Segment Start: Provided data

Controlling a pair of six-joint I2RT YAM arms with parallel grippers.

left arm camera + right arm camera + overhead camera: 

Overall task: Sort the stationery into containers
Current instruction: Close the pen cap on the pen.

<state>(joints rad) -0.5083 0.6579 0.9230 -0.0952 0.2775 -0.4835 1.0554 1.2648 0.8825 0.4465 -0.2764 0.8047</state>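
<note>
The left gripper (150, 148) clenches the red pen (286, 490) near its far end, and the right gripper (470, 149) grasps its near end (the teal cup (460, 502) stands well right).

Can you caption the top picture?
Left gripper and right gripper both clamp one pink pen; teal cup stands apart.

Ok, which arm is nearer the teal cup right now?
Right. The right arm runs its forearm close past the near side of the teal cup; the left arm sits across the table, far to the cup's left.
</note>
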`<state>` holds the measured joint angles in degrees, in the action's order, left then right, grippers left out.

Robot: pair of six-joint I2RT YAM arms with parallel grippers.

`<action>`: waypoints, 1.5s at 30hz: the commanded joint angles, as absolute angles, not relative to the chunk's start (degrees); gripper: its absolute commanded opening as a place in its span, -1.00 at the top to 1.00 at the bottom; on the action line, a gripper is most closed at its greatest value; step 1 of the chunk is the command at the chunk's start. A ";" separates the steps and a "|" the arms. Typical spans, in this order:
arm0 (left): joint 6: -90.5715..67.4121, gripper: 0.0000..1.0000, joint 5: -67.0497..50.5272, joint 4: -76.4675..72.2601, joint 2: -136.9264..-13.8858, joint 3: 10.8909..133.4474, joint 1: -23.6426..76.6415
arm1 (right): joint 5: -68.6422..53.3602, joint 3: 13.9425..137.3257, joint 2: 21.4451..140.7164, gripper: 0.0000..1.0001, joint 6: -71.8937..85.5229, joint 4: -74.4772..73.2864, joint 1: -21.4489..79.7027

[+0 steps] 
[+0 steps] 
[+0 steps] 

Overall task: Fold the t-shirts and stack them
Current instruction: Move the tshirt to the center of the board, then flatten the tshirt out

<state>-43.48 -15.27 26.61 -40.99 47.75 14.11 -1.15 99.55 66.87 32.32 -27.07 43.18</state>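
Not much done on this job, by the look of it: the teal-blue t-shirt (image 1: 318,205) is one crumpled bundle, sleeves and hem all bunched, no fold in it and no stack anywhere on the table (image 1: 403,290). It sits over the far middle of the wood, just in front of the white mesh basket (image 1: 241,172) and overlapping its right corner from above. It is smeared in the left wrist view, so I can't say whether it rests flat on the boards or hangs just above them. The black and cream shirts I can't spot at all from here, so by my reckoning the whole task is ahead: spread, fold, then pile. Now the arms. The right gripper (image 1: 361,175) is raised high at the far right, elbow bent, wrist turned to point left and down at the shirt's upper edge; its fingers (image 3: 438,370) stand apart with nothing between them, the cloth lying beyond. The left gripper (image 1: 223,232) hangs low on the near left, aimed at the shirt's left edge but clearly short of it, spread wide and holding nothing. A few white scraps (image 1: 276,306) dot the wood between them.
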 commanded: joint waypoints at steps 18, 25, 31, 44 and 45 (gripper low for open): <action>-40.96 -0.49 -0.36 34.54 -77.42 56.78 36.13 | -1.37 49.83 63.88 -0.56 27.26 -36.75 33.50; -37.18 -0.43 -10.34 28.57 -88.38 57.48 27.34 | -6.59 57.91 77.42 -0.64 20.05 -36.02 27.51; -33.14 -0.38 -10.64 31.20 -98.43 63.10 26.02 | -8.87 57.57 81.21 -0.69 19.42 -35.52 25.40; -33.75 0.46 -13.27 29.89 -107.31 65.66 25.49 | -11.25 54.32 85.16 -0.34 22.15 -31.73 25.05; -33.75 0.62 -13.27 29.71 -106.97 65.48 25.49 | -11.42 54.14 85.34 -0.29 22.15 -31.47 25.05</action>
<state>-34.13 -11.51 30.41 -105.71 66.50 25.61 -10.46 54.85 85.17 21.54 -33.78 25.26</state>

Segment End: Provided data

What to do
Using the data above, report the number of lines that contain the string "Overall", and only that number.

Result
2